Transformers was a pretty movie. All of Michael Bay's movies have looked nice (I assume. I haven't watched most of them. The trailers looked pretty. And retarded), but in this one, the cameras stayed still and the edits were spaced out so that you could actually appreciate the prettiness. Still no continuity once the action started, but I think that's just the way Mike likes it. That's just about it for the nice things I'm gonna mention.
There's an old saying, "An action movie is only as good as it's villain." That's not totally true, but it's a lot closer to right than to wrong. And that is one of the many reasons why Transformers is not very good.
Shut up, internet, it just isn't.
Megatron spends the bulk of the movie in a block of ice and then rips an ebonics speaking moron robot in half and then gets killed by an actor whose name translates into 'the beef'. That ain't much of a villain. Oh yeah, he also screams about hating all of humankind. Spooky stuff, eh kids?
His heroic opposition is Optimus Prime. Prime's actions play out thusly: he crashes into our planet, gets a rad flamey paint job, says a bunch of phony hollow bullshit, cuts the head off a dump truck (that part was kind of cool), gets the shit beat out of him, tries to sacrifice himself honorably and fails. Woot.

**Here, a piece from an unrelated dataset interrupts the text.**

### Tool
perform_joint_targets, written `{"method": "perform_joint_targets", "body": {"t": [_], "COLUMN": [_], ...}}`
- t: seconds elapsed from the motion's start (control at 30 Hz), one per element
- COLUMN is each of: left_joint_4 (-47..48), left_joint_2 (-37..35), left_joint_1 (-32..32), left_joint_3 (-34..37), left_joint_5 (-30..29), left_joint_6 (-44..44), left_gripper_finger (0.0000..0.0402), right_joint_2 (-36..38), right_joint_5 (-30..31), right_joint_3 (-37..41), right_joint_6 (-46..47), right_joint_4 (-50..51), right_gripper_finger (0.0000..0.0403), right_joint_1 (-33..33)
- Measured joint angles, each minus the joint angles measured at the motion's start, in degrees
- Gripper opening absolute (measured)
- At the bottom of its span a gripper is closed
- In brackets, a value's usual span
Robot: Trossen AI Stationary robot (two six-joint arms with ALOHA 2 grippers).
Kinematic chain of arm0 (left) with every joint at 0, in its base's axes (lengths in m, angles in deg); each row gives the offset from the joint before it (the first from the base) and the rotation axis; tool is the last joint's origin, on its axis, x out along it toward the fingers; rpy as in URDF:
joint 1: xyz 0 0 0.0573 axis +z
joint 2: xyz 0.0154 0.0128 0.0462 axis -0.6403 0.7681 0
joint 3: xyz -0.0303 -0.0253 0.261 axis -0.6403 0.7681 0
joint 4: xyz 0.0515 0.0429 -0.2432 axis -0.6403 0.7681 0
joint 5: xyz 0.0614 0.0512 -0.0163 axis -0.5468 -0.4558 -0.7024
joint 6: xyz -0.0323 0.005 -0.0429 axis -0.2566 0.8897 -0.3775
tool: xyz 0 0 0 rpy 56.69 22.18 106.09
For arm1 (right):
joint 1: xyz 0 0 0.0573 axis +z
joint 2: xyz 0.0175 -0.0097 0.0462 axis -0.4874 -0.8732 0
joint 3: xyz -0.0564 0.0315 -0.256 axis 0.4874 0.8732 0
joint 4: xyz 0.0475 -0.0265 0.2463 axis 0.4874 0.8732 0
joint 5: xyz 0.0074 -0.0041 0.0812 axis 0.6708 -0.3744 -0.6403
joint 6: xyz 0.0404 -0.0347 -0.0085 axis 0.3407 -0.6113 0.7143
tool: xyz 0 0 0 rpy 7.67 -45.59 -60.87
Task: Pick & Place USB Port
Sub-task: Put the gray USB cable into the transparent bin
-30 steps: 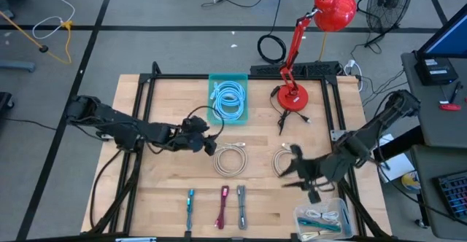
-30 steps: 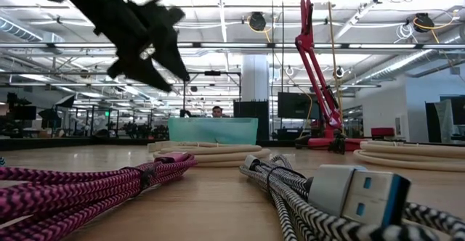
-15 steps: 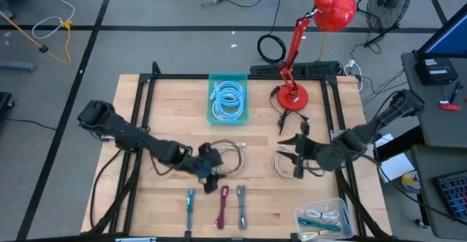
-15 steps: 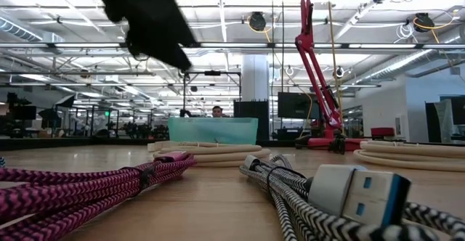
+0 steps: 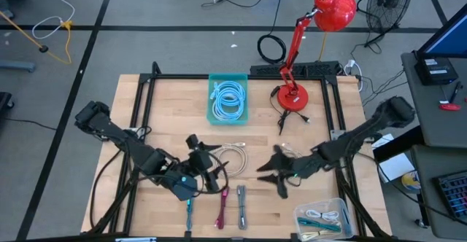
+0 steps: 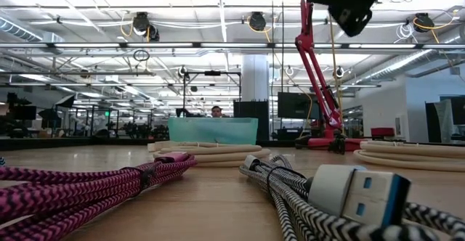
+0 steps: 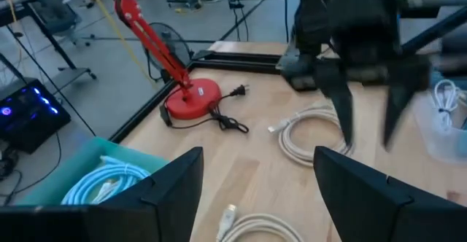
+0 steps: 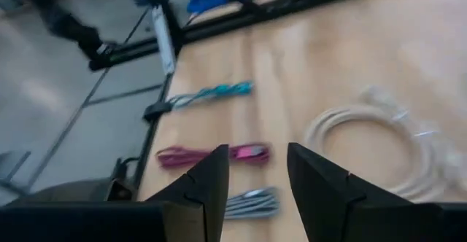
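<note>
Three bundled USB cables lie side by side on the table by the near edge: teal [image 5: 190, 210], pink [image 5: 221, 207] and black-and-white striped [image 5: 241, 207], the last with a silver USB plug [image 6: 357, 190]. My left gripper [image 5: 208, 162] hovers open above the table, just left of a beige cable coil [image 5: 230, 159], with nothing between its fingers [image 7: 175, 191]. My right gripper [image 5: 268, 175] hovers open between the two beige coils, pointing toward the bundled cables [image 8: 219, 154], and touches nothing.
A second beige coil [image 5: 289, 162] lies right of centre. A blue bin [image 5: 228, 98] with a light-blue cable stands at the far middle, and a red desk lamp [image 5: 292, 96] to its right. A clear box [image 5: 321, 220] of cables sits at the near right corner.
My left gripper has swung from beside the blue bin toward the near edge and the right, rising out of the low view and rolling about its own axis. My right gripper has moved toward the table's left, past the right-hand coil, and has come lower.
</note>
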Motion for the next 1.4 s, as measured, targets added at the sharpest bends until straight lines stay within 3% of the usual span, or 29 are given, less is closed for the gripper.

Not all the robots were handled so poorly. The opening with the helicopter was pretty sweet. Stuff blew up real good, there was a sense of menace. But it shows just how poorly Megatron is introduced.
Bumblebee, despite being involved in all the lame comedy, was pretty alright as well.
Notice how I singled out the two characters who spoke the least? Don't think that's an accident.
Nothing that comes out of anyone's mouths is any good. Anything that comes out of the humans' mouth is retarded and anything that comes out of the robots' mouth is inane.
Megatron hates humanity for no real reason other than he's the bad guy, and I can accept that. Bad guys are just born bad sometimes. But Optimus Prime loves humanity. He's been on earth for like three days and he's willing to sacrifice his Spark for us. Why? If he learned all there was to learn about humanity via the internet, as he stated, he would have nuked the planet from orbit.
I should have said pwned. Optimus would have pwned the planet from orbit.
There were other robots in the movie but I don't really know why. There was that medic who couldn't fix anything, the Autobot who got torn in half, the dump truck who got his head cut off, the jet and the police car.
Man. Starscream was pretty awesome in the cartoons. He was devious, always plotting to overthrow Megatron. I can't even recall if they had a scene together.
I saw the movie two days ago and I can't remember it. And that's not really a bad thing.
Anything to do with the internet was head breaking. I could hear Carla's eyes rolling.
The action was cool, if a little hard to follow sometimes. The Beef is charismatic. Navel McTits reminded me of Jennifer Connelly, and that ain't ever a bad thing. Plus it had Optimus' voice! I was so happy to hear that voice come out of that blue and red robot. Then I heard the words he was saying. And despaired.
I know that this is a summer movie based on an old cartoon that was nothing more than a commercial for toys, but they really could've done a better job.
2 comments:
i agree 100% it just wasn't what it could be. it is good to see you writing again, even if i'm the only person who still checks this site!;)
Looks like I'm the only one here who enjoyed the movie. I thought the movie rocked and had a blast watching it. It was much better than Spider-Man 3.